Su legado queda sellado en un diccionario de frases que hoy forman parte de la cultura popular argentina. Entre sus intervenciones más recordadas, se encuentran:

  • «¿Eso fue penal o estoy crazy, Macaya?»: Una consulta que siempre buscaba la complicidad (o el contraste) con su histórico compañero.
  • «Lo que te comiste, hermano»: El lamento ante un gol errado frente al arco.
  • «¿Alguien puede bajarla, por favor? Muchas gracias, muy amables»: Su crítica elegante cuando el juego se volvía rústico y la pelota volaba por el aire sin sentido.
  • «¡Ahí se viene Booooooca!»: Un grito cargado de énfasis que anticipaba el ataque del equipo xeneize.

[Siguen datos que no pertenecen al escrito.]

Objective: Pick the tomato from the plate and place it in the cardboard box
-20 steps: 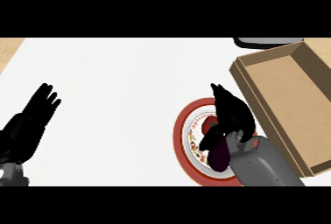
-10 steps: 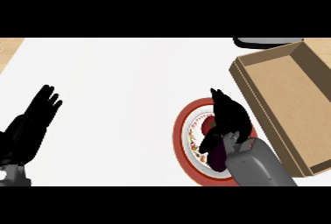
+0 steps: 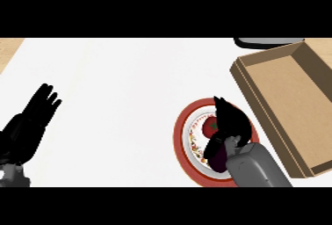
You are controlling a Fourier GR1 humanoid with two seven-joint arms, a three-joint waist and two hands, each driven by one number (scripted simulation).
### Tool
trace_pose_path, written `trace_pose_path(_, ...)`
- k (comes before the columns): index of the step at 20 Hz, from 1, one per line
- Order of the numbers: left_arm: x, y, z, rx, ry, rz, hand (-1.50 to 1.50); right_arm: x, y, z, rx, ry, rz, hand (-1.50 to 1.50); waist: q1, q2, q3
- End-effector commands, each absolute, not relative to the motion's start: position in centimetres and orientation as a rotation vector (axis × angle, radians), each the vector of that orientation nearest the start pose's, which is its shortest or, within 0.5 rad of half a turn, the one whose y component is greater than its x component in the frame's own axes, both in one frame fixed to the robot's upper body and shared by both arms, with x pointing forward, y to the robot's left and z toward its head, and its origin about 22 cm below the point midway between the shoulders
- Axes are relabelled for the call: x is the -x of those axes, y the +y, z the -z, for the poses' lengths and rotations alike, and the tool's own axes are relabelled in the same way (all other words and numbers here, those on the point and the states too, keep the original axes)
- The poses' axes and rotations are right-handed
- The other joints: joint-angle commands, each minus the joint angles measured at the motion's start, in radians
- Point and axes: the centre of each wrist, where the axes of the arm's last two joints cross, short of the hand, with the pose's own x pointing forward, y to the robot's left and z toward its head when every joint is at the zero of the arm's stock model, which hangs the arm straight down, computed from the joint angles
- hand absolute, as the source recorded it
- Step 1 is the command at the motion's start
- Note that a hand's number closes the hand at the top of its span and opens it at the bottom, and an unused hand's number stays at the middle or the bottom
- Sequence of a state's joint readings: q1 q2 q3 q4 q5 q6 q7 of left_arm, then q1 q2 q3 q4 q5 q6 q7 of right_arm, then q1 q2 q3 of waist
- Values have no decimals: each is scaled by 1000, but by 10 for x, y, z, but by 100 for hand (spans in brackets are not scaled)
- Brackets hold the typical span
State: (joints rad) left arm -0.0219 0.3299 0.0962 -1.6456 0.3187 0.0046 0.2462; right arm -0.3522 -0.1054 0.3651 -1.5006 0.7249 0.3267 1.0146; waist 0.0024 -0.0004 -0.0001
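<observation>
A white counter [image 3: 130,88] is carrying one red-rimmed plate [image 3: 183,140] and one cardboard box [image 3: 285,101] at its right edge. The right hand [image 3: 228,125] is resting over the plate, fingers curling beside the single tomato [image 3: 209,126] there, not clasping it. The left hand [image 3: 32,121] is resting open near the left edge.

Red tomato [image 3: 209,126] on a plate [image 3: 183,139] with red rim and white centre speckled along its inner edge. Brown cardboard box [image 3: 285,105], far right. White counter [image 3: 123,88]. Black hands, left [image 3: 29,127] and right [image 3: 230,123], on grey forearms.
</observation>
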Motion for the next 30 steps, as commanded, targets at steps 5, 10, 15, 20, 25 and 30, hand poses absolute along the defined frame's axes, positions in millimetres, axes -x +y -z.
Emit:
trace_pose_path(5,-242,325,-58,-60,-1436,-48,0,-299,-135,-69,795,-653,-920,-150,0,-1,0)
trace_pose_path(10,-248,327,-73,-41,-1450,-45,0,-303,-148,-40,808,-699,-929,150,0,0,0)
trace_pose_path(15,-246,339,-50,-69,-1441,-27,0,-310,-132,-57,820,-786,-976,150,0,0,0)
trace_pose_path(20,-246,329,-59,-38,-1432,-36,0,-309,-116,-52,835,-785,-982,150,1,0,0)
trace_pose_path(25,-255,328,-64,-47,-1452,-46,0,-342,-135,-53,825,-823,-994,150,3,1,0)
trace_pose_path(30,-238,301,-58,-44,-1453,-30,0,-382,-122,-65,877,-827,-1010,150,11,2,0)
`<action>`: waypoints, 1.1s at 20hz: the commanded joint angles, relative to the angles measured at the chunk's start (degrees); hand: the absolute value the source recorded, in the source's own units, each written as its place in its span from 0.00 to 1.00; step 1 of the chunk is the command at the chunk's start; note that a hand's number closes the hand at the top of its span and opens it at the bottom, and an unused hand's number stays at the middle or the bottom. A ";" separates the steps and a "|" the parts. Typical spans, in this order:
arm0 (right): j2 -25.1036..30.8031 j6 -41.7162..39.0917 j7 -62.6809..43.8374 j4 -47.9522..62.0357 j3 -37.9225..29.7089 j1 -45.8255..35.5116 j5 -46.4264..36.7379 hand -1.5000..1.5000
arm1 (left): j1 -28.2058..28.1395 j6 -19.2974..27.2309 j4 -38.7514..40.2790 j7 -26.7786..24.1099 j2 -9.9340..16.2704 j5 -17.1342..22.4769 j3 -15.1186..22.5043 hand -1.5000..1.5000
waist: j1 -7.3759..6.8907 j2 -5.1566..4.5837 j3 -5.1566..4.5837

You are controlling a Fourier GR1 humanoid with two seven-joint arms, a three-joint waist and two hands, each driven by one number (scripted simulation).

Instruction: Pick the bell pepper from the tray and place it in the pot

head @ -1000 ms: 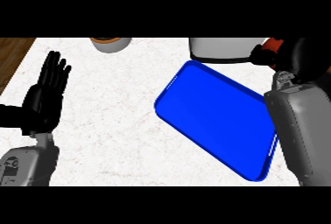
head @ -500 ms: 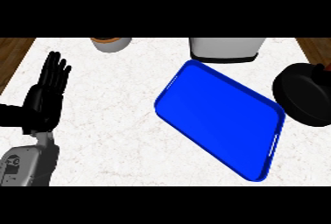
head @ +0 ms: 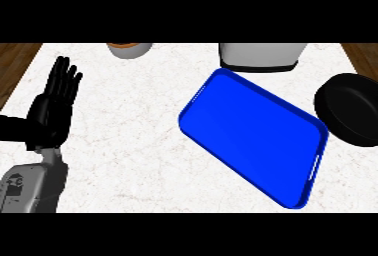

«Marcelo no solo le ponía palabras al fútbol, le ponía sentimiento y una narrativa casi cinematográfica. Marcó un antes y un después en cómo nos sentamos frente al televisor», comentan hoy colegas que crecieron bajo su influencia.

Más allá de su salida de Fútbol de Primera y su posterior etapa en el programa Fútbol para Todos, donde también dejó su huella, Araujo siempre será recordado como el hombre que supo leer el ritmo del hincha. Su estilo podía ser amado u odiado, pero jamás pasaba inadvertido.

Hoy, las canchas de Argentina guardan un minuto de silencio. Se fue el relator, el provocador, el periodista que entendió que el fútbol es un juego serio, pero que se disfruta mucho más si se cuenta con un toque de locura.